Saturday, April 22, 2006

Book Report: Brideshead Revisited by Evelyn Waugh

Regular readers of my book reports will have noticed that I often complain about the endings of books. An otherwise fine book can lose a star or two in my rating system with a bad ending. I am happy to be reminded that not all books are like that. The ending of Brideshead Revisited by Evelyn Waugh converted me from being mildly negative about the book to being an enthusiastic supporter.

About a fourth of the books I "read," are actually Books-on-Tape, to which I listen as I drive around and out of town. Commercial radio has become unlistenable with long blocs of time taken up by back-to-back commercials and public radio, with the exception of "Fresh Air" with Terry Gross is so earnestly boring. Not all Book-on-Tape readers are created equally, but a really-good reader can free one's imagination to create a unique literary experience better than either visually reading a book or watching a movie of the story. Brideshead was read by Jeremy Irons, the British actor who played the narrator, Charles Ryder, in the Masterpiece Theater version of the story. Irons is the perfect reader for this book (as he was for another of my favorite Books on Tape, , by Vladimir Nabokov. (This is interesting. Blogspot will not allow me to print the name of that book, which is a classic, but the name of which has become associated with ia. I can type the name, but when I try to save or publish the post, it removes the name, leaving a space. Aren't you glad that the internet can be programmed to save your virtue like that? With all the real ography on the internet, to have to spell Nabokov's masterpiece, L*lita, seems a bit much. Oh, it removed the word p*d*philia from my post as well, leaving only ia. Oh, and p*rn*graphy is now gone as well. Sigh. With all the hardc*re (that's a f*rbidden word too, as is f*rbidden)stuff on the internet and I can't tell you about Jeremy Irons's Books on Tape. I thought I'd never say this, but "Thank God for spam. It has taught me how to evade the electronic censors.)

To revisit Brideshead Revisited, after I had read the first quarter of the book, I was telling myself, "Waugh sure knows his way around words, but who cares about the sighings of the British upper class?" I have an aversion to the fictional depictions of a class of people whose biggest decision of the day is how to dress for dinner, and this book seemed like a nostalgic longing for a day when the sun never set on the British Empire and the natives never had it so good.

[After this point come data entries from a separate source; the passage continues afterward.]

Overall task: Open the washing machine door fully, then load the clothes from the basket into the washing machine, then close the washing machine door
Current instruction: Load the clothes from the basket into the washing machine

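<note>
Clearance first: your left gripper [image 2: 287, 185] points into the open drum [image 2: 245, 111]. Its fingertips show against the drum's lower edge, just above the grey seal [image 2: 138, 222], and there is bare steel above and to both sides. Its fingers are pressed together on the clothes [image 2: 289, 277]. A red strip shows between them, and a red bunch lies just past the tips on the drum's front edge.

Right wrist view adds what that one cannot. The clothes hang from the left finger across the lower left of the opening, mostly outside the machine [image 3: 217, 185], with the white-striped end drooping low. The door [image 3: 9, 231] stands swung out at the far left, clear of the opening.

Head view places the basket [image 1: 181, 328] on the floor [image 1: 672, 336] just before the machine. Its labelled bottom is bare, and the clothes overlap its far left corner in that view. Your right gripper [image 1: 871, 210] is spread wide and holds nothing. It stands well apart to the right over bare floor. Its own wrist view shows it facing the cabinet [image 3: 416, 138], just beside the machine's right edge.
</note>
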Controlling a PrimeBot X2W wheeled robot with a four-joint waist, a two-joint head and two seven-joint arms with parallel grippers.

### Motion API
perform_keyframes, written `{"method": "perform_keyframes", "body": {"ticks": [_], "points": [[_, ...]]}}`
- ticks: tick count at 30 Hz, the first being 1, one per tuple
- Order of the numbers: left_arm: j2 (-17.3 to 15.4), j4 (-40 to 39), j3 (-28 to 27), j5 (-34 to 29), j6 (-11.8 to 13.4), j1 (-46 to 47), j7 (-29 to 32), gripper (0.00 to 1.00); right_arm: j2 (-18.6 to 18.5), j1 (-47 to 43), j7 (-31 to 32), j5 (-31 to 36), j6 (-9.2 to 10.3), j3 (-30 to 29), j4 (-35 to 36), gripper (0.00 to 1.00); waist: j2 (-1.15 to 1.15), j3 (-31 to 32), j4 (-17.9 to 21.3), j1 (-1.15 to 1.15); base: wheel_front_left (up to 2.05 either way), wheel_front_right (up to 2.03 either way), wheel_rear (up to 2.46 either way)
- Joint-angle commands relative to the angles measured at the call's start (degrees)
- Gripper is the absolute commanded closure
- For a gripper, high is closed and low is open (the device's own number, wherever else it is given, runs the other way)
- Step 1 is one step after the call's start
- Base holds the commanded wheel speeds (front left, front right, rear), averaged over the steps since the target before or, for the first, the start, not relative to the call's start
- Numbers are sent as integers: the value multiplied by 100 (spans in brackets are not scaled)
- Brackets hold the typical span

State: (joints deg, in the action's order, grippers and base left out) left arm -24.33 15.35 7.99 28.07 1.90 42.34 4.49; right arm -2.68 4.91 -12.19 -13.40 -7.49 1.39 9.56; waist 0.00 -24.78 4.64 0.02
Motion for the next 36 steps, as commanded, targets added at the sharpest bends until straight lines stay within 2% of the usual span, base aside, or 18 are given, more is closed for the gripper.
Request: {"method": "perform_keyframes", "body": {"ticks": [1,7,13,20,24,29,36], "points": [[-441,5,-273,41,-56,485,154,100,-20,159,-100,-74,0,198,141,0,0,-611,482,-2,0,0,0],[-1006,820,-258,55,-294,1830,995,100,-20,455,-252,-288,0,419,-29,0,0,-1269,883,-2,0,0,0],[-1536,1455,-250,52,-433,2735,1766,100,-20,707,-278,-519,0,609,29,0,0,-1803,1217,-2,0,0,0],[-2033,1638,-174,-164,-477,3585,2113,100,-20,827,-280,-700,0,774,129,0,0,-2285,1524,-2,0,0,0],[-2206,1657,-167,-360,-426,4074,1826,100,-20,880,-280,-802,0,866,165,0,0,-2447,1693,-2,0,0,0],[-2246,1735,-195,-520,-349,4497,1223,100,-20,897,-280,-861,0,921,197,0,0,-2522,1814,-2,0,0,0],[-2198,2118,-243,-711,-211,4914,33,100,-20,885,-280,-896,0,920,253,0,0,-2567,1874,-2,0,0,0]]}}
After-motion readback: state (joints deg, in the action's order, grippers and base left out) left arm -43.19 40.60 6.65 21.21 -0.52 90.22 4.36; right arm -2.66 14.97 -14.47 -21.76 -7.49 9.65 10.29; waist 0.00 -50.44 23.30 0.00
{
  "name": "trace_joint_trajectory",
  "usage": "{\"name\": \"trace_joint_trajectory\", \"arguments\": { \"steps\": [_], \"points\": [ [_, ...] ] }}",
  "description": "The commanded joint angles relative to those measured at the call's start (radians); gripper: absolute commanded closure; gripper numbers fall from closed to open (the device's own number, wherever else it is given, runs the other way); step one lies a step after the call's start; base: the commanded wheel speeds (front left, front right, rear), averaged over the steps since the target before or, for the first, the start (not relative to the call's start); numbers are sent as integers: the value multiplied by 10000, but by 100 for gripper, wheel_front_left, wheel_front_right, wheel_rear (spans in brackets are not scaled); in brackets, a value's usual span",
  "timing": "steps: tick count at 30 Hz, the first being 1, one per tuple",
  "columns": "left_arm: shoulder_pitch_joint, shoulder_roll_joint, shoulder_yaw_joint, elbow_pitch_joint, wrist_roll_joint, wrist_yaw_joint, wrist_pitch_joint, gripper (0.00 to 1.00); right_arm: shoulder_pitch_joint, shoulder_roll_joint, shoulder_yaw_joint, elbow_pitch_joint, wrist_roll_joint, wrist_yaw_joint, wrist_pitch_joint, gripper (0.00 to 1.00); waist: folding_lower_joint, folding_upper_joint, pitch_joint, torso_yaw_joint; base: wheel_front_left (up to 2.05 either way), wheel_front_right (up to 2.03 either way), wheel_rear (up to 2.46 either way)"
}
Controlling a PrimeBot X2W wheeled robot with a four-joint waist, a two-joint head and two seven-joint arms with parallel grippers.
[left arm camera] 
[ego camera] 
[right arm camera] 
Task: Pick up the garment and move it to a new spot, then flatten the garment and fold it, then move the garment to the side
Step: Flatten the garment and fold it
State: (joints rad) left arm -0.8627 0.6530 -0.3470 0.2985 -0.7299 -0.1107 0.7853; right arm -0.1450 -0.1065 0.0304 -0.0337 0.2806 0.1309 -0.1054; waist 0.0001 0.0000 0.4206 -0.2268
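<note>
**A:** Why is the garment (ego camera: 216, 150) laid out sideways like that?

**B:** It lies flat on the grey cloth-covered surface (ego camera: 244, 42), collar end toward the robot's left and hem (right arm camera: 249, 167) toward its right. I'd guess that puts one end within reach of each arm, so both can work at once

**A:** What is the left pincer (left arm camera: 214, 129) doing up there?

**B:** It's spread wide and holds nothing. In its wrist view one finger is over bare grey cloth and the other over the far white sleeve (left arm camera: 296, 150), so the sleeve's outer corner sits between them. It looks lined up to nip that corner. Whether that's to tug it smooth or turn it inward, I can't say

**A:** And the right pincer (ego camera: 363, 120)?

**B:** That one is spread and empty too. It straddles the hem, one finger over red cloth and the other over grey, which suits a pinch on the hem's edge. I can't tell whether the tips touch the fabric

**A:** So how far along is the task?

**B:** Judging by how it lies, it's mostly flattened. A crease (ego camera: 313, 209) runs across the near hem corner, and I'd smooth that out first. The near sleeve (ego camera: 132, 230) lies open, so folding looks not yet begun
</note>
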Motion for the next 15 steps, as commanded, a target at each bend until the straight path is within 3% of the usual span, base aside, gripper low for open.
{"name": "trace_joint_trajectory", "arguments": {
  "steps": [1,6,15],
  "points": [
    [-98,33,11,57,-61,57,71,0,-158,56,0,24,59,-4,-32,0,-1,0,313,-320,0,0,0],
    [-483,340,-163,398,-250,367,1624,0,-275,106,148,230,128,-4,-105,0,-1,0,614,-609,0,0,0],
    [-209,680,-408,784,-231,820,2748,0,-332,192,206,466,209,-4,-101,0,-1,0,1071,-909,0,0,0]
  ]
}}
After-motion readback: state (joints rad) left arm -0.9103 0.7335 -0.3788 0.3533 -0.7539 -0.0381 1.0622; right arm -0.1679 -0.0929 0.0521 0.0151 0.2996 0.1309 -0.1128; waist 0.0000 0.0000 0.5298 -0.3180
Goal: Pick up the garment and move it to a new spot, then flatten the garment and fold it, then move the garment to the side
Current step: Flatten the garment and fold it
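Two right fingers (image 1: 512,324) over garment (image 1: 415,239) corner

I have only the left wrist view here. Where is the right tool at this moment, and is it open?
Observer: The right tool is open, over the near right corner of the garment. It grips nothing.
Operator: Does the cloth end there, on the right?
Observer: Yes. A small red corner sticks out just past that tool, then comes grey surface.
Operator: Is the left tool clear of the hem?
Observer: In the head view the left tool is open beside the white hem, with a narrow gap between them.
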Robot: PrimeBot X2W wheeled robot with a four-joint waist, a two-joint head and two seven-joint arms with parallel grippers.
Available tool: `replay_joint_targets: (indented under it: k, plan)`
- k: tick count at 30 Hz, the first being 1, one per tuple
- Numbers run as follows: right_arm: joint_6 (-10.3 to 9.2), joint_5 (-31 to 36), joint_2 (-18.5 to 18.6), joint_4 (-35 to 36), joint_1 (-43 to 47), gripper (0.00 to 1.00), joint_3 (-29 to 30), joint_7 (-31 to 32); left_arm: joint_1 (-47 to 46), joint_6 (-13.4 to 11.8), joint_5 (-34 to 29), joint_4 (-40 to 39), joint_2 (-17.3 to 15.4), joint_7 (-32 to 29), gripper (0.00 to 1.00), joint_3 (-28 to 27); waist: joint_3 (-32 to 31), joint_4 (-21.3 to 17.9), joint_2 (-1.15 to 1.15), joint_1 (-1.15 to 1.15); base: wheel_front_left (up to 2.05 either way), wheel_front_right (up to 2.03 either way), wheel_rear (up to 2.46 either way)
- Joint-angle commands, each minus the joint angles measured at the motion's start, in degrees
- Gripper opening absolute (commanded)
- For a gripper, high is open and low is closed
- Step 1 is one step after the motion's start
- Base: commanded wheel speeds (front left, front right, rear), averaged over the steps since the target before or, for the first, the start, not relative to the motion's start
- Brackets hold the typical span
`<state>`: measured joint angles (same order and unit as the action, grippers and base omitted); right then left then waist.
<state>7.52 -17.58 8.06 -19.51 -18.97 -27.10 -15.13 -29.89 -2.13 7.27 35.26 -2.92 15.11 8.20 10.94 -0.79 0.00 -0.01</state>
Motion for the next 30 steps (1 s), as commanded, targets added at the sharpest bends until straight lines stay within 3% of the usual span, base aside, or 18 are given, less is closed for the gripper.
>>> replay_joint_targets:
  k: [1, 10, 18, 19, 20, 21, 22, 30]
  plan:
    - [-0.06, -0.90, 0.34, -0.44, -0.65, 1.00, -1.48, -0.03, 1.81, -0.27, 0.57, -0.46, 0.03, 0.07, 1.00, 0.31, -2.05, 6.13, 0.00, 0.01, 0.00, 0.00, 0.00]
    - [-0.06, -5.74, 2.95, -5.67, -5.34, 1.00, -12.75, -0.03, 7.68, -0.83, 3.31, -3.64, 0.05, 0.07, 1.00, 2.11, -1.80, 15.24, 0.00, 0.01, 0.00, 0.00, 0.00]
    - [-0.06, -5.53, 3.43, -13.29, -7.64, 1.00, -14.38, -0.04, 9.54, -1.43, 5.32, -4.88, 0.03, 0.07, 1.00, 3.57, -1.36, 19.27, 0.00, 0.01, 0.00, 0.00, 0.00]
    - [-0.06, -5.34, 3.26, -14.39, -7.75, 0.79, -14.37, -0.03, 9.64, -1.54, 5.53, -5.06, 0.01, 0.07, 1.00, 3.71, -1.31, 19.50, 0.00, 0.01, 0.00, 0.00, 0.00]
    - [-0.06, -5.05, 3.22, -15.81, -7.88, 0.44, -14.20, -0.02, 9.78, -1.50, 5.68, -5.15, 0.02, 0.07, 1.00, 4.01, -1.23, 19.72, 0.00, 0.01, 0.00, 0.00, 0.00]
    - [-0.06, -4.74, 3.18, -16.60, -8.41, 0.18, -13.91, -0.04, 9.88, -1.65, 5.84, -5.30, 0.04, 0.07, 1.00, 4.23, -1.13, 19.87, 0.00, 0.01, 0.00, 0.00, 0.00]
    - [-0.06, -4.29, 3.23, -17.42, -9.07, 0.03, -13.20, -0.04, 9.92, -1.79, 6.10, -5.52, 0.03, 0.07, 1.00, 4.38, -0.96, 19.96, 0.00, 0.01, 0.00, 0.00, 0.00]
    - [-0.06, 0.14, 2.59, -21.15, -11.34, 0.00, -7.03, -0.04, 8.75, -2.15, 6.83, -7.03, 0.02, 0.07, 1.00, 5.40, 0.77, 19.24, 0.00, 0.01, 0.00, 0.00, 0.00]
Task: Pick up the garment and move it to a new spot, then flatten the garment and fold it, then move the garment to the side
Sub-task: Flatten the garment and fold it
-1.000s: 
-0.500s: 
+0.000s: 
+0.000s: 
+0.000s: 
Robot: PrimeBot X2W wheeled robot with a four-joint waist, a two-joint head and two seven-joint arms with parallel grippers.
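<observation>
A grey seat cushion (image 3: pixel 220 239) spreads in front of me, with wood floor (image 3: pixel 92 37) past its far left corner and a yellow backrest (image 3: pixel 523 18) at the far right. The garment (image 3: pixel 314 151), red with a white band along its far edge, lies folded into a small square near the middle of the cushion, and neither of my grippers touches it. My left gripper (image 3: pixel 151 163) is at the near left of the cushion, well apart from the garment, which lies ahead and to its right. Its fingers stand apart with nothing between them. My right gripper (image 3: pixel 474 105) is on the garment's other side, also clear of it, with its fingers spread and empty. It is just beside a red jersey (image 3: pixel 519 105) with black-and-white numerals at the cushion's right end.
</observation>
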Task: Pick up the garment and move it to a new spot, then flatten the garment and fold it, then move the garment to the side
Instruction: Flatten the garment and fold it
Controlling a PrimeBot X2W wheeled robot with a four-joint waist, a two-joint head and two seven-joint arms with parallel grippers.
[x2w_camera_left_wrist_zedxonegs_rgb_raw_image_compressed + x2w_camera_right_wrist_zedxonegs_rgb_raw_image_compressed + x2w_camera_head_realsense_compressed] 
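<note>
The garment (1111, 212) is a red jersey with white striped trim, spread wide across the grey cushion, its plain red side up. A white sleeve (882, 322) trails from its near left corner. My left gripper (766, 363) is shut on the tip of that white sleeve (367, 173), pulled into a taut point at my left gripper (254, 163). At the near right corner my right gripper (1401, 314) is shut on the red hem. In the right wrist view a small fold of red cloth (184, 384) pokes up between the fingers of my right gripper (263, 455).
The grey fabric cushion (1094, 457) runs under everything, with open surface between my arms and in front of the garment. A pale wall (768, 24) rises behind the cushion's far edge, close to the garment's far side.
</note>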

But people change in this book, and not only people, but the whole tone of the book changes as its characters change. Charles has an intense relationship, probably homosexual, although Waugh is not explicit about it, as a young man, with Sebastian, a scion of an aristocratic family. Sebastian gradually lets alcohol take over his life and drops from view, but in the meantime Charles takes up with one of the daughters of the family, Julia, while both Charles and Julia are married to other people. Neither Charles nor Julia are religious, but towards the end of the book, Julia becomes a believer and feels she has to break off her relationship with Charles, who after witnessing a d*ath bed (now d*ath has become a f*rbidden word. What is wrong with this program?) miracle when the head of the family, Lord Marchmain dies, also becomes religious.

Commenters who know about more literary things than me, such as this Wikkipedia entry, say that the book reflects Waugh's own conversion to Catholicism. Wikkipedia quotes Waugh as stating, that the novel, "deals with what is theologically termed, 'the operation of Grace', that is to say, the unmerited and unilateral act of love by which God continually calls souls to Himself." I think that obervation of what the book is about is true, (I guess Waugh ought to know) although I don't think I would have come up with it on my own because the religion in the book is handled very subtly. This is not a book that your Sunday School teacher will ask you to read; not to say she shouldn't.

Although I don't put much stock in such lists, Brideshead is on Time Magazine's list last year of the top 100 English language novels from 1923 to the present. Sometime, I will make my own list, and I think Brideshead will make my list as well, which is Exhibit A for my argument on why all books should be finished, even if one doesn't like the beginning. I gave the book four stars.

3 comments:

PGregory Springer said...

Fuck. Censorship is a pain in the butt.

Crockhead said...

Hmmm, why did the program allow this vulgar comment? Maybe the problem is in my Mozilla Firefox.

rdl said...

Another one for my list, i guess. I can't believe you're having such a problem with the censor thing - i for one have never encountered it.